▶ [What is expected]: Find and copy each line of the data that includes "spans".

[Dataset records]
= = = = =
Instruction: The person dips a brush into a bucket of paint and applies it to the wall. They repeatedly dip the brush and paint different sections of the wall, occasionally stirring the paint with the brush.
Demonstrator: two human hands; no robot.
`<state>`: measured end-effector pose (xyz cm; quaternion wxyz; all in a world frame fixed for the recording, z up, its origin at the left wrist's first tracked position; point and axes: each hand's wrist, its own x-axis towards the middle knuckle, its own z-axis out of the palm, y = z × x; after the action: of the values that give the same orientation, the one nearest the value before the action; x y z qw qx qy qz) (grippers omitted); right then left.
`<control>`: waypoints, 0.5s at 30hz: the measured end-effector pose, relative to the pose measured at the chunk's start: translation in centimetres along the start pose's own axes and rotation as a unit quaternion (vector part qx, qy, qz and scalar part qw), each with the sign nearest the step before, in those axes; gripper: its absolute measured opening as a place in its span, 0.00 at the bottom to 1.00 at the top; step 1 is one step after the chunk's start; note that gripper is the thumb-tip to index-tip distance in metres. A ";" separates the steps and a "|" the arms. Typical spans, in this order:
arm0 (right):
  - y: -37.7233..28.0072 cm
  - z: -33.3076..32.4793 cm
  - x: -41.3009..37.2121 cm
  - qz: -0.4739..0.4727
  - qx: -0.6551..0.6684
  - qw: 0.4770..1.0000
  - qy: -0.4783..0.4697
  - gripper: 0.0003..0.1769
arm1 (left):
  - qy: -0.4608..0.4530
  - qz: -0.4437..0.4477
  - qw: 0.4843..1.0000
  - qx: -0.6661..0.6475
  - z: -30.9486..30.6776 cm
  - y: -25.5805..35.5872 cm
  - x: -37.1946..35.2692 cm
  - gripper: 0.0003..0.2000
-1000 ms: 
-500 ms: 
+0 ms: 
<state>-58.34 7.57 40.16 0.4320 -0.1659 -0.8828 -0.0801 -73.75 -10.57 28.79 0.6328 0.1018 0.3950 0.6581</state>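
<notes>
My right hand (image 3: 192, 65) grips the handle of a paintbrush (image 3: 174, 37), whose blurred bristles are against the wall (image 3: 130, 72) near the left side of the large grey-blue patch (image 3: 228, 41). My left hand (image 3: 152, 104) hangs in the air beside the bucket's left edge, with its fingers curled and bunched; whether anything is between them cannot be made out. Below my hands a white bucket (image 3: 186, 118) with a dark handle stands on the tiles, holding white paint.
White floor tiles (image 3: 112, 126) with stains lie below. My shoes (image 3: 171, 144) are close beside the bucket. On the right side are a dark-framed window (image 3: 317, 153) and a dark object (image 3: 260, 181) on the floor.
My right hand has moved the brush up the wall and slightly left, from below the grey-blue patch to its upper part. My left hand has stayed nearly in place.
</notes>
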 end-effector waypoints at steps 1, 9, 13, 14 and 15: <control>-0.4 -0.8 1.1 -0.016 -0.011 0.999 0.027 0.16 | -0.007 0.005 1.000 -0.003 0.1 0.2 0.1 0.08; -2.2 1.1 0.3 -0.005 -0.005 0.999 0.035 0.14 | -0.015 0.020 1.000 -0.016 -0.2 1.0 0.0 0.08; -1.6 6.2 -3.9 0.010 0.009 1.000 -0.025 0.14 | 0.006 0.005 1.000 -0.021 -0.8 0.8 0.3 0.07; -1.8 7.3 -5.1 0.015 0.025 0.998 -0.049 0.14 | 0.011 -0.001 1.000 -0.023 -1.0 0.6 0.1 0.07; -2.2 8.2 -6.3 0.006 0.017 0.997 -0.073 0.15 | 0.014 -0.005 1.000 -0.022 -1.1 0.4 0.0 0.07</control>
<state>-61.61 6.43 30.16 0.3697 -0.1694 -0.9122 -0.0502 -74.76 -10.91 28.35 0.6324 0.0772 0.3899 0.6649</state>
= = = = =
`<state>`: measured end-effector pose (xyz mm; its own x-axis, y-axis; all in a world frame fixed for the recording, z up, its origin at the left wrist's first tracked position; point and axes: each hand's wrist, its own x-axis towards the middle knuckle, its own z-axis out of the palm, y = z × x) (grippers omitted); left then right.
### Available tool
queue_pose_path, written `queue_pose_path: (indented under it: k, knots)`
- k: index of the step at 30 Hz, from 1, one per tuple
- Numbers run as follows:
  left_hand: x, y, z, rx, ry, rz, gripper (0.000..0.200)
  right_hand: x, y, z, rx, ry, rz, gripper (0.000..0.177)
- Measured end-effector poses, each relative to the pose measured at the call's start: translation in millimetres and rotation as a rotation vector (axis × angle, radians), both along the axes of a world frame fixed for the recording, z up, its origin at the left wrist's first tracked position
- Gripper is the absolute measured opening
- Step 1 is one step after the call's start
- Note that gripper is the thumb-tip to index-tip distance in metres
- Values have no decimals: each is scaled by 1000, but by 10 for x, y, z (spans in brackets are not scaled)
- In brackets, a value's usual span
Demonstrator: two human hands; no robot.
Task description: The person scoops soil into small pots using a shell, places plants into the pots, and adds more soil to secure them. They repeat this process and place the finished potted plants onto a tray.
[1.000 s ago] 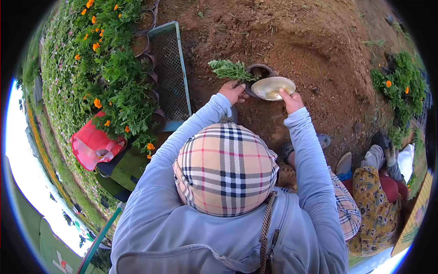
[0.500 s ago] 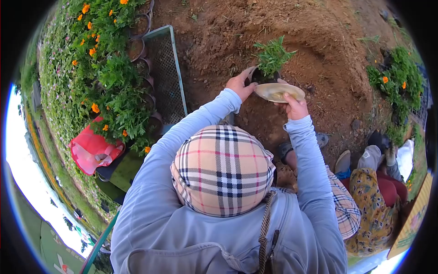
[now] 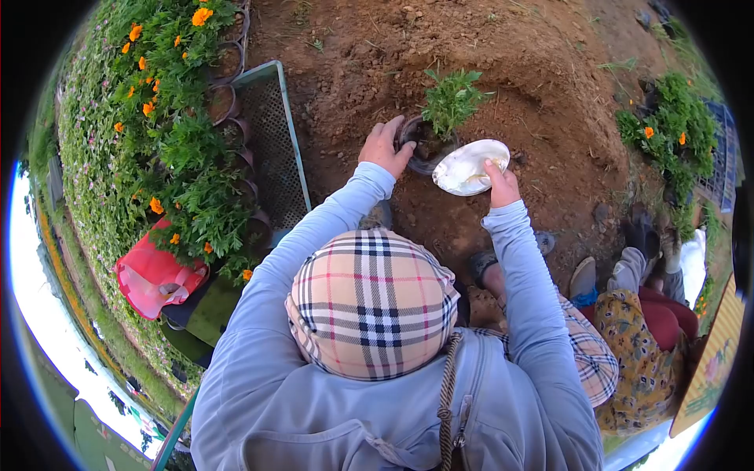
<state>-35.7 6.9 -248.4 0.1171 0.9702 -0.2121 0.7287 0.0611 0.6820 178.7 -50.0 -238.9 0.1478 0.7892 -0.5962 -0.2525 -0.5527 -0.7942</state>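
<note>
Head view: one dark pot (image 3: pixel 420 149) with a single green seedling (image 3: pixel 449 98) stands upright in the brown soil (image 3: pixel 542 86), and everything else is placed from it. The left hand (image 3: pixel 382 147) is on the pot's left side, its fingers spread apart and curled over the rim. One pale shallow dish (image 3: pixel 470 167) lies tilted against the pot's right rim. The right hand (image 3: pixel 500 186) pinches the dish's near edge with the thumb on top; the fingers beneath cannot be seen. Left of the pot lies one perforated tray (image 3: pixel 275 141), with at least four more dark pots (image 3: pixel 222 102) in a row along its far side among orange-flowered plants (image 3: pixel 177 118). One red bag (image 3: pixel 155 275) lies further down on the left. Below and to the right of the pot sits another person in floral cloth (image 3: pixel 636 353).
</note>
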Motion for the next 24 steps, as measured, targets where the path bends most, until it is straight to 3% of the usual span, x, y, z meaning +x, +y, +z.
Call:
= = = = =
▶ [Task result]:
`<control>`: waypoints, 0.5s at 30hz: the measured end-effector pose, relative to the pose measured at the chunk's start: translation in centimetres along the start pose's own axes and rotation as a unit quaternion (vector part qx, qy, qz and scalar part qw), each with the sign nearest the step before, in those axes; gripper: its absolute measured opening as a place in its span, 0.00 at the bottom to 1.00 at the top; step 1 is one step after the chunk's start; note that gripper is the thumb-tip to index-tip distance in metres. A ";" separates the steps and a "|" the arms. Typical spans, in this order:
- Values have no decimals: each is scaled by 1000, but by 10 for x, y, z (spans in brackets are not scaled)

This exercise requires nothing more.